=== Task statement ===
Write out the full listing exactly as it appears below.

=== Given data ===
◆ ◆ ◆ ◆ ◆
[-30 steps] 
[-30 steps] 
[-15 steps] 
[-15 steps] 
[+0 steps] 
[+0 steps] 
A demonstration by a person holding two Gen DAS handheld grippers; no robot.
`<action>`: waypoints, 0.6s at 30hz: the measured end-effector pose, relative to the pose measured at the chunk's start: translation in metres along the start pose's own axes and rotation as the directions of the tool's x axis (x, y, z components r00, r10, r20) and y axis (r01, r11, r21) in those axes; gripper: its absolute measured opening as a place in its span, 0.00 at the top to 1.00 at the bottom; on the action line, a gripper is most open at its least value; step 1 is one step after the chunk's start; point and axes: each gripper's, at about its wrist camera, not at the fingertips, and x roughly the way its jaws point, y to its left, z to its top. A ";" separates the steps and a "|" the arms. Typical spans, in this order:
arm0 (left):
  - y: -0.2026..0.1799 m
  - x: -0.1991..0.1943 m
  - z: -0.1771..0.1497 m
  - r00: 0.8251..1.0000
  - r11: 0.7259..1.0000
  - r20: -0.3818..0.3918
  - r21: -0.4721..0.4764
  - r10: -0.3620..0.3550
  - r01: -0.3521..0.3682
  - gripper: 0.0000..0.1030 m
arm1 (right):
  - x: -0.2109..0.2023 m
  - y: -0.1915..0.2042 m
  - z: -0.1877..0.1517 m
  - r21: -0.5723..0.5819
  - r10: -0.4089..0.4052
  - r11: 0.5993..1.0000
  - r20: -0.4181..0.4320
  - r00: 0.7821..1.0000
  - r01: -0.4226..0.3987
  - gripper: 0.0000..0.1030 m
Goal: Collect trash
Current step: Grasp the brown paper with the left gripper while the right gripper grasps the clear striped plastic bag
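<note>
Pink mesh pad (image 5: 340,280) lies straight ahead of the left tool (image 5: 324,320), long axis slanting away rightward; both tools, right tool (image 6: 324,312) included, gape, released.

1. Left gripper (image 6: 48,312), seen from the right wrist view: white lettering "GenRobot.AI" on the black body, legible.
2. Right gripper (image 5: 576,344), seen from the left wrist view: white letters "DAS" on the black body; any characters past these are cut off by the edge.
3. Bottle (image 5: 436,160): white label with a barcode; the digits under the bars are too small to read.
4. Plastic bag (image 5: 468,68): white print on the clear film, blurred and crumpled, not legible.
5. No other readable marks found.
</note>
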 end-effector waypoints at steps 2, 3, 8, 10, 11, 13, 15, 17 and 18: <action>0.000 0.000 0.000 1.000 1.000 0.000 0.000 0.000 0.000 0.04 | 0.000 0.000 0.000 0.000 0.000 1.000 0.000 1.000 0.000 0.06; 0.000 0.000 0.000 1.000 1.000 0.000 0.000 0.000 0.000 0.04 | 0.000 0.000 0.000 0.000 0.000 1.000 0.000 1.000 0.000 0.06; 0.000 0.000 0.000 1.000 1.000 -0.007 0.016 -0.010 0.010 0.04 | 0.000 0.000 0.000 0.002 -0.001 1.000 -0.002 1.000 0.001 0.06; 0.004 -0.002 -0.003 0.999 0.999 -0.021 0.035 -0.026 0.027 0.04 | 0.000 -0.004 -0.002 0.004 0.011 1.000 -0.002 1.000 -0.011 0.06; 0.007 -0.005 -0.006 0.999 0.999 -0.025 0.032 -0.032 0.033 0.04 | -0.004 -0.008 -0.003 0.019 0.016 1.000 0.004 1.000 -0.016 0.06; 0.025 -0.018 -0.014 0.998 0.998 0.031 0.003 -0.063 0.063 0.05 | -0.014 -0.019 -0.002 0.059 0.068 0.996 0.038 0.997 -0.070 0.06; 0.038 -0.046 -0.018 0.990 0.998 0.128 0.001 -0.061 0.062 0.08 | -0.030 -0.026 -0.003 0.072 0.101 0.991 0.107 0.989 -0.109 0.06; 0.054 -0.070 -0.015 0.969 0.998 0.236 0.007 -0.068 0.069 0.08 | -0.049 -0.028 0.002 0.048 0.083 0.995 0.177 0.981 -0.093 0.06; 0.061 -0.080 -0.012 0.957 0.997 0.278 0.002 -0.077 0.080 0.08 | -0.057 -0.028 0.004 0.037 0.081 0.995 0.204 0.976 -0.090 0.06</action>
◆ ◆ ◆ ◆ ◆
=== Problem solution ===
[-30 steps] 
[-30 steps] 
[-15 steps] 
[-15 steps] 
[+0 steps] 
[+0 steps] 
A demonstration by a person holding two Gen DAS handheld grippers; no robot.
`<action>`: waypoints, 0.6s at 30hz: the measured end-effector pose, relative to the pose measured at the chunk's start: translation in metres along the start pose's own axes and rotation as the directions of the tool's x axis (x, y, z components r00, r10, r20) and y axis (r01, r11, r21) in those axes; gripper: its absolute measured opening as a place in its span, 0.00 at the top to 1.00 at the bottom; on the action line, a gripper is most open at its least value; step 1 is one step after the chunk's start; point and axes: each gripper's, at about its wrist camera, not at the fingertips, and x roughly the way its jaws point, y to its left, z to its top. A ";" separates the steps and a "|" the arms. Typical spans, in this order:
arm0 (left):
  - y: -0.2026..0.1799 m
  - x: -0.1991..0.1943 m
  - z: -0.1771..0.1497 m
  - r00: 0.8251..1.0000
  - r11: 0.7259..1.0000
  - r20: -0.3818..0.3918
  - r21: -0.4721..0.4764
  - r10: -0.3620..0.3550
  - r01: -0.3521..0.3682
  - gripper: 0.0000..0.1030 m
arm1 (right):
  - x: -0.2109..0.2023 m
  - y: -0.1915..0.2042 m
  - z: -0.1877..0.1517 m
  - r21: -0.5723..0.5819
  - r10: -0.4089..0.4052
  - r11: 0.5993..1.0000
  - r20: -0.4181..0.4320
  - r00: 0.7821..1.0000
  - r01: -0.4226..0.3987
  - gripper: 0.0000..0.1030 m
Goal: Collect trash
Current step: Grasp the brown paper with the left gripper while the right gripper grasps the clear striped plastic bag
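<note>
Pink mesh pad (image 5: 340,280) lies straight ahead of the left tool (image 5: 324,320), long axis slanting away rightward; both tools, right tool (image 6: 324,312) included, gape, released.

1. Left gripper (image 6: 48,312), seen from the right wrist view: white lettering "GenRobot.AI" on the black body, legible.
2. Right gripper (image 5: 576,344), seen from the left wrist view: white letters "DAS" on the black body; any characters past these are cut off by the edge.
3. Bottle (image 5: 436,160): white label with a barcode; the digits under the bars are too small to read.
4. Plastic bag (image 5: 468,68): white print on the clear film, blurred and crumpled, not legible.
5. No other readable marks found.
</note>
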 end-effector waypoints at steps 2, 3, 8, 10, 11, 13, 15, 17 and 18: <action>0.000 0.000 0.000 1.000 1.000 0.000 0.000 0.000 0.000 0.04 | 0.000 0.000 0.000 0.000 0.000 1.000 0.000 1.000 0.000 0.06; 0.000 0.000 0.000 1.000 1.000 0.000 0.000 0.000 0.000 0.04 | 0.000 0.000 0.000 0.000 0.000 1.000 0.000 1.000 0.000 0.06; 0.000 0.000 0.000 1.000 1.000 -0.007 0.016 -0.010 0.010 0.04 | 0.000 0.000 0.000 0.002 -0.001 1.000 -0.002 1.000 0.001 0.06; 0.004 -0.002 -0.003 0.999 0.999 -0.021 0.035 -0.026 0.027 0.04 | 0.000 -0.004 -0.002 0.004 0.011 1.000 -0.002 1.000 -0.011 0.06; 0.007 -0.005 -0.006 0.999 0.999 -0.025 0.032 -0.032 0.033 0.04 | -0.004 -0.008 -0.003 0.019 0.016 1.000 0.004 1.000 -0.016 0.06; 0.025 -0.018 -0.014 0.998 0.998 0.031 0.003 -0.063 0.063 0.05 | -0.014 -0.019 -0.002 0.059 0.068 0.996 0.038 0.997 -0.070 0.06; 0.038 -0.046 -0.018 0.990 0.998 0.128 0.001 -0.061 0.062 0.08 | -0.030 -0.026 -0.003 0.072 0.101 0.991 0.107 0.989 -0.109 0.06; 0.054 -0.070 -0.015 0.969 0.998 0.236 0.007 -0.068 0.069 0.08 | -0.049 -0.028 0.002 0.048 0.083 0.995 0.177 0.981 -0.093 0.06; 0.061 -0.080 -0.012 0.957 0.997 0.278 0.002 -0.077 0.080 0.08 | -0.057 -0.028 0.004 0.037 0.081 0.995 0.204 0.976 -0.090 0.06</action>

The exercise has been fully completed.